• NQF President and CEO Christine Cassel, MD, and Richard Kronick, PhD, the director of the Agency for Healthcare Research and Quality (AHRQ), recently outlined actions that healthcare stakeholders can take to support “the path forward” in quality measurement in a commentary published in the Journal of the American Medical Association (JAMA).

    The article, “Learning from the Past to Measure the Future,” highlights the findings of an initiative that engaged nearly two dozen leaders across the healthcare spectrum to envision the future of healthcare quality measurement. Convened by NQF and AHRQ, these leaders looked at current abilities to measure healthcare, discussed what has and has not worked, and formulated a vision for the future.

    Cassel and Kronick note that we are at a “critical inflection point” of multiple policies and initiatives seeking to improve healthcare quality and value. At the same time, there are concerns that national improvement is not occurring quickly enough given the resources expended on measurement and reporting.

    To support the future of quality measurement, the authors recommend that healthcare stakeholders align and reduce the number of measures in use and place greater emphasis on how measurement can support internal improvement efforts along with payment and accountability applications. They also call for the development of better measures through greater collaboration with measure users, such as garnering feedback from clinicians and healthcare organizations using measures at the point of care.
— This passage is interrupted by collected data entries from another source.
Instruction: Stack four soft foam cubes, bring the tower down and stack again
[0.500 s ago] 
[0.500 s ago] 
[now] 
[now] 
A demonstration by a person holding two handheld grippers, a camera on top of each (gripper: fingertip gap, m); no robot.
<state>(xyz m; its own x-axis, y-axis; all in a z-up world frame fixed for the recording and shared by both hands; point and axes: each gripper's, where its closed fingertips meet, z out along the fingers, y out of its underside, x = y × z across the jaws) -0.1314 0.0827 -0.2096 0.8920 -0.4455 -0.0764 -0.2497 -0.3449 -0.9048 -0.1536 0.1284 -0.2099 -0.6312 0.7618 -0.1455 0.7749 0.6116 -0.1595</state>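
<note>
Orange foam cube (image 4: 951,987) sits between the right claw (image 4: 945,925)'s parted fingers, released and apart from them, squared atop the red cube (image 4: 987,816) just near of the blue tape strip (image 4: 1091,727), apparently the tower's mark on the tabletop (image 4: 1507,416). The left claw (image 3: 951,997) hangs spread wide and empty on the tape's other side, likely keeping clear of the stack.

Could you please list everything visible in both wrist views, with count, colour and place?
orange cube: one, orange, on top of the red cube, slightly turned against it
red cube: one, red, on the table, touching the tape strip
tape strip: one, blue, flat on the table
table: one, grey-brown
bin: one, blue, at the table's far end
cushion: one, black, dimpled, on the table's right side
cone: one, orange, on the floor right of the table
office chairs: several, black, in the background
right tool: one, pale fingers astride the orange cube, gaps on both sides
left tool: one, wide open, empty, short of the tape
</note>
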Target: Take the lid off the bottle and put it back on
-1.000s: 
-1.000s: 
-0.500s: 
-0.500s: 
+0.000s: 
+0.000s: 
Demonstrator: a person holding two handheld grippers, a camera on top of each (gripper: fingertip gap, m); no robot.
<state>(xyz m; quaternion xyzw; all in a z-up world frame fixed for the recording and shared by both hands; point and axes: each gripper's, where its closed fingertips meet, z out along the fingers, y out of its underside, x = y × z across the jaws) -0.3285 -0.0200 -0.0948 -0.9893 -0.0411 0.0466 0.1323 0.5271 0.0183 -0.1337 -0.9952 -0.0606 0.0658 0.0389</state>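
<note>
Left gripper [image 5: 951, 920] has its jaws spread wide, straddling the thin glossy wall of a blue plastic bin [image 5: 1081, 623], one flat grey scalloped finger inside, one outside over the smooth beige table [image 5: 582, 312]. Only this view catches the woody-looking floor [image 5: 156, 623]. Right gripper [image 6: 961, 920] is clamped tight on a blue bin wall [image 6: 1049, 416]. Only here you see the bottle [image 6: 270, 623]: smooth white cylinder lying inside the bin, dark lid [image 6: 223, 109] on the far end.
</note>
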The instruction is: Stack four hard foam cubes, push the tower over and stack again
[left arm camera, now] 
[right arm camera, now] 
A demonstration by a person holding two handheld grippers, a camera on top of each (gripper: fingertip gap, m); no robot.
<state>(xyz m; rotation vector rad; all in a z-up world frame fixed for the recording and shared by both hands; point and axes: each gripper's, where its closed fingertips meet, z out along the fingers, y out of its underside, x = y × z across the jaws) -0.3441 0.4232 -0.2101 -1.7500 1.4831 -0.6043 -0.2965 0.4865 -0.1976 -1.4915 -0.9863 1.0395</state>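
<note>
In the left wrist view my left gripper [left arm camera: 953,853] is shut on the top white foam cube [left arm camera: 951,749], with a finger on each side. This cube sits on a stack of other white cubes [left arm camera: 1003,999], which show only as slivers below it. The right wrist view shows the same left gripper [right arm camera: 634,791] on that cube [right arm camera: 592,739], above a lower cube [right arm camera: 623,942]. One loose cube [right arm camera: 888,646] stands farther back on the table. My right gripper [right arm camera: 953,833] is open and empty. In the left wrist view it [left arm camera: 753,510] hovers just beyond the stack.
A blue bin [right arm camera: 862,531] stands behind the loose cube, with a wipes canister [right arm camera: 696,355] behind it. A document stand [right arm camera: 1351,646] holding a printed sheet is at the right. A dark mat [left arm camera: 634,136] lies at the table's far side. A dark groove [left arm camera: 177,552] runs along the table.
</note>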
    According to the authors, advances in technology have made it possible for the healthcare field to start leveraging the large amounts of data available from electronic health records, insurance claims, federal and state sources, and communities. Meanwhile, advances in delivery system integration have "created a platform whereby measurement can effectively be used for improvement and reporting with less cost."

    "As attention rightly turns to reducing waste and improving the value of dollars spent by consumers, purchasers, and taxpayers, measurement science must keep pace," Cassel and Kronick write, adding that public-private partnerships can best deliver on the real goal of measurement: quality improvement.